TRY IT: A single number is the whole answer: the count of lines in these entries that hold "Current".

>>>

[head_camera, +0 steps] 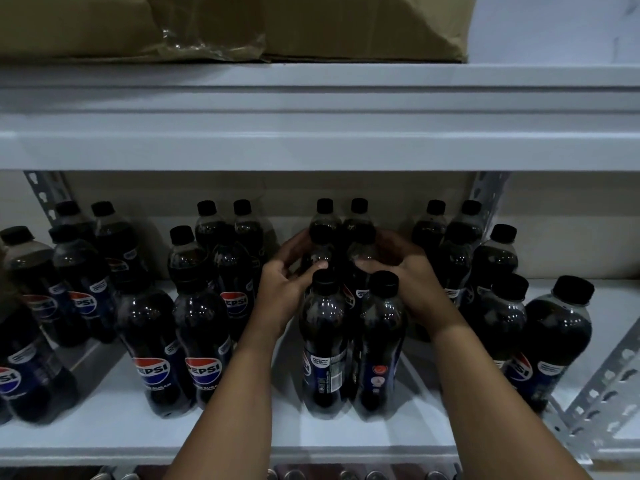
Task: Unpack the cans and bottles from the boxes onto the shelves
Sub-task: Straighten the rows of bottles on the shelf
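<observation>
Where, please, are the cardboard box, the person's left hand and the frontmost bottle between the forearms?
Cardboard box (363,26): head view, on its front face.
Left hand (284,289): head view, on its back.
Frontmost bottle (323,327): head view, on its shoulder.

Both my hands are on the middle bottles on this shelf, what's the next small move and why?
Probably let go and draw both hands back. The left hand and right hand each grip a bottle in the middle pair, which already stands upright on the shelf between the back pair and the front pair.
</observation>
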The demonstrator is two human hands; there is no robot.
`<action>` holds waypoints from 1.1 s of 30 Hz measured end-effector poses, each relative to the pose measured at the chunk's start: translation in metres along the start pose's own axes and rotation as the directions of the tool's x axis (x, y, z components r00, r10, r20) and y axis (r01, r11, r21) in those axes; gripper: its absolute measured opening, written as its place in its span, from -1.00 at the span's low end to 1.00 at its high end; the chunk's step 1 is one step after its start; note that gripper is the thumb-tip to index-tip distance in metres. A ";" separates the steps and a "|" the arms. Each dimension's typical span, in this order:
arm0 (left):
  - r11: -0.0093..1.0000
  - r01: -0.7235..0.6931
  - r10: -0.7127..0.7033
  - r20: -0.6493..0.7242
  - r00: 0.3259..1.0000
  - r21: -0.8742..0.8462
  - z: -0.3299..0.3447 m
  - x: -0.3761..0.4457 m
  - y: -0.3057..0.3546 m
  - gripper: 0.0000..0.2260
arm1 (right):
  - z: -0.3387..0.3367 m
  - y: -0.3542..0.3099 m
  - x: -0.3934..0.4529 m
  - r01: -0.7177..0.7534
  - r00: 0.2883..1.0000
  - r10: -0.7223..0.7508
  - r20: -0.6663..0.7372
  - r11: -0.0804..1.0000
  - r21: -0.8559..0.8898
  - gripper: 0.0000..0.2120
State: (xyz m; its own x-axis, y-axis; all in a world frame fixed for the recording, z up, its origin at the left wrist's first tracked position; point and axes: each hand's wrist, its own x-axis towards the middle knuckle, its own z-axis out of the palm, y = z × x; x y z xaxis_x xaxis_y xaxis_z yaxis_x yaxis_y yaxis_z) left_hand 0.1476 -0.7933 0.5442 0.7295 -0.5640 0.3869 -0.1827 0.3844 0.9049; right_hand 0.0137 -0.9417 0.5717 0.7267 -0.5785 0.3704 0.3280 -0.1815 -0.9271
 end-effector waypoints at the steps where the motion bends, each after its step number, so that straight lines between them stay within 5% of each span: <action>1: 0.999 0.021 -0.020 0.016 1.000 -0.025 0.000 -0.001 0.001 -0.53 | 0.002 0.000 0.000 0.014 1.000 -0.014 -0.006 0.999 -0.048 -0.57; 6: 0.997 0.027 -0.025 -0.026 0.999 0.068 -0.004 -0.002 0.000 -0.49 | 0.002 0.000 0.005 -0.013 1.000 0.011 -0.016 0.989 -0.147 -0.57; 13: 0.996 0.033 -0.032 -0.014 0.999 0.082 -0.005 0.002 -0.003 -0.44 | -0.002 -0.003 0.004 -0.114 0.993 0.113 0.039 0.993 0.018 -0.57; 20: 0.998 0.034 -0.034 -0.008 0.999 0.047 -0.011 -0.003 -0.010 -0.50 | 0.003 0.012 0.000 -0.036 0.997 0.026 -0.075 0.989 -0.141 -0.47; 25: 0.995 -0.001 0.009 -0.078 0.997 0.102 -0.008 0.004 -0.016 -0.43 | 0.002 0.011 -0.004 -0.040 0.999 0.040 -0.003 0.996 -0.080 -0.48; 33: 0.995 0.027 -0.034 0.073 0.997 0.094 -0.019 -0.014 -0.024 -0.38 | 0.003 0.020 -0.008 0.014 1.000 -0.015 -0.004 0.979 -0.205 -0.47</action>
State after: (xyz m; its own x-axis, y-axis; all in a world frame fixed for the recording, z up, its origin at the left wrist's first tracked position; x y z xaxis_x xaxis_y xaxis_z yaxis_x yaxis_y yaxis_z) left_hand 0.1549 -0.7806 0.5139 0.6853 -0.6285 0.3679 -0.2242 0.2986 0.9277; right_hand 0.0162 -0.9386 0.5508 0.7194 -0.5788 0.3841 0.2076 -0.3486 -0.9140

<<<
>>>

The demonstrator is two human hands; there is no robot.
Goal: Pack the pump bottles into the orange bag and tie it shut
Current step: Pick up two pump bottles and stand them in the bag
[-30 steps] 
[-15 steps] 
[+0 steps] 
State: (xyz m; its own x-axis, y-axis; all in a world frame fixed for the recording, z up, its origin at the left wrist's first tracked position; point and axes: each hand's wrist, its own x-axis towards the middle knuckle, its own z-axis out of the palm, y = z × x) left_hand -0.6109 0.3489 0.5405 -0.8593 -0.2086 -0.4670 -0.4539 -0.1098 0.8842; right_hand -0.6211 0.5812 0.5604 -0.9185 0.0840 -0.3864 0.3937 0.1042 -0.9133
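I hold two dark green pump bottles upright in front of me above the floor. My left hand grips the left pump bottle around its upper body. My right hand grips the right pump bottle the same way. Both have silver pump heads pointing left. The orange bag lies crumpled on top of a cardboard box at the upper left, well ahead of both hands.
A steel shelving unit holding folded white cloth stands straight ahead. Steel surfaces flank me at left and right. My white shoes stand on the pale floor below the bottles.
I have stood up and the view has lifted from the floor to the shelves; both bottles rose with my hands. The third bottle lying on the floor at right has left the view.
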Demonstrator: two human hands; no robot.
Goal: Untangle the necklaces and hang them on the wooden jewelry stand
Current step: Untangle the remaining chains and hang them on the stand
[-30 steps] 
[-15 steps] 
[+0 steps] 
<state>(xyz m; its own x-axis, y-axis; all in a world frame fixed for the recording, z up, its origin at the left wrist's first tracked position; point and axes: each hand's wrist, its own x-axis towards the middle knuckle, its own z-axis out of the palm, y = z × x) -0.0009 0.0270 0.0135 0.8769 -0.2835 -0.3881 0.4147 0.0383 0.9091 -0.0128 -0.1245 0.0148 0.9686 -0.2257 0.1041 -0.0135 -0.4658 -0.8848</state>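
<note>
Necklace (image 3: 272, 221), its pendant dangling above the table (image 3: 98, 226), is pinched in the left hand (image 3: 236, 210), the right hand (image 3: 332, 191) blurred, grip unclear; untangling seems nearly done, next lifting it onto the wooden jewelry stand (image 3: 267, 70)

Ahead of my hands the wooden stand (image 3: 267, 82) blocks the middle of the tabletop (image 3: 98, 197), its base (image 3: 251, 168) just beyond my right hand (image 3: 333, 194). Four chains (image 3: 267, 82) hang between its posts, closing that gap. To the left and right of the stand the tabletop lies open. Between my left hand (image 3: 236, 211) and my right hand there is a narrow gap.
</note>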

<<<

TASK OUTPUT: 2